Fender Hot Rod Deluxe
Gibson Faded V
Warmoth Strat copy
Epiphone Hummingbird (FS!!)
Ibanez SR400QM
Fender BXR100
Reggae Bass Covers mahn!!!

#3
get acquainted with the brands the store you want to work at has. most smaller stores don't really stock very many, so it shouldn't be so hard.

popular guitar brands: fender, gibson, epiphone, ibanez, jackson, schecter, etc.
#4
And heres another question:

The 3 line things on the body of my guitar are called pick-ups right? The switch on my guitar has 5 positions (one is an off position), so there are 4 others. But only 3 pick-ups?
Quote by thankyougermany
I'm not in there
#5
to answer your question about your guitar, most 3 pickup guitars have a 5 way switch that has 5 completely different positions, no off spot. so your guitar is a little bit unusual. i can tell from your question that you asked that you'll have a ton more to ask before you'd be able to really give people information about their own guitars (no offense. really!).
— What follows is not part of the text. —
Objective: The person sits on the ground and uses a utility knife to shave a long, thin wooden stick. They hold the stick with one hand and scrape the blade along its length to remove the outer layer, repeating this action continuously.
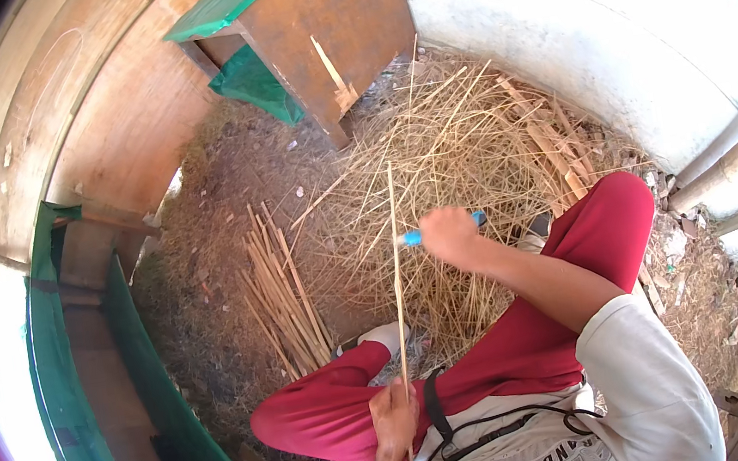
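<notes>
My left hand (pixel 395 421) is closed around a long, thin bamboo strip (pixel 402 319) by my lap. The strip stands out ahead of me, its far end above the littered ground. In a fist, my right hand (pixel 451 238) grips a blue-handled tool (pixel 412 238). Blue shows on both sides of the fist, and the tool's left end meets the strip partway along. Its working edge is too small to make out. Beyond that hand spreads a heap of thin shavings (pixel 432 143). A bundle of split bamboo sticks (pixel 275 285) lies left of the strip.
A brown wooden cabinet (pixel 332 21) with a green cover stands at the far side. Green-edged wooden benches (pixel 147 353) line the left. Thicker bamboo pieces (pixel 554 145) lie by the pale wall (pixel 587 43) at the right. My bent legs (pixel 496 344) flank the work.
</notes>
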A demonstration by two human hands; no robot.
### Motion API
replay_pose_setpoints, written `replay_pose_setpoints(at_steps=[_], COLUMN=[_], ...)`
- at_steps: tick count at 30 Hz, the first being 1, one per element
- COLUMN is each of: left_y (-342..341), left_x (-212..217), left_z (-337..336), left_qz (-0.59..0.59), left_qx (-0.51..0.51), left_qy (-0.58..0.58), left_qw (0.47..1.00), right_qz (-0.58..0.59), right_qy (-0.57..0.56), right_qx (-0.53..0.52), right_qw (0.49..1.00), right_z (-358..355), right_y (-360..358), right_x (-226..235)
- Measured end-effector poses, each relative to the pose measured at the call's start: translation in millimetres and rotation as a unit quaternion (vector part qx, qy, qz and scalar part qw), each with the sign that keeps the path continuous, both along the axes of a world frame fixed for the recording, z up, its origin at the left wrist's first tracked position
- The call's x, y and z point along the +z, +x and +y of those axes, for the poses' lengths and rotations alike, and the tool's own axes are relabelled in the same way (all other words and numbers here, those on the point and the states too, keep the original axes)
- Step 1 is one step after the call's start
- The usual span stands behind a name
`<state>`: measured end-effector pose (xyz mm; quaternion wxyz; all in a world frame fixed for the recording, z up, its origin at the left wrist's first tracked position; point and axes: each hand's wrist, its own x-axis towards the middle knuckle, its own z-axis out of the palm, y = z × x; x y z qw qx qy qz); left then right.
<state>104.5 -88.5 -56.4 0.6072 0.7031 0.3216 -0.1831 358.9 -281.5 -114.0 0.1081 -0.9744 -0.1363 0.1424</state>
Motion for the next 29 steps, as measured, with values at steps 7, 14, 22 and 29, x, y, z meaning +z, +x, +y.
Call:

i learned most of what i know about guitars by hanging out with people who knew more than i did. everybody has to learn sometime, so while reading a book that lays out the different parts of a guitar is a good idea, it's definitely helpful to just be around people who will teach you things. find a friend that plays guitar and go to guitar center and listen to what they have to say. hopefully they will really know what they're talking about and not just spewing a bunch of nonsense and biased information around haha
Warmoth Telecaster Deluxe. Warmoth Strat. Seagull Artist Portrait Acoustic.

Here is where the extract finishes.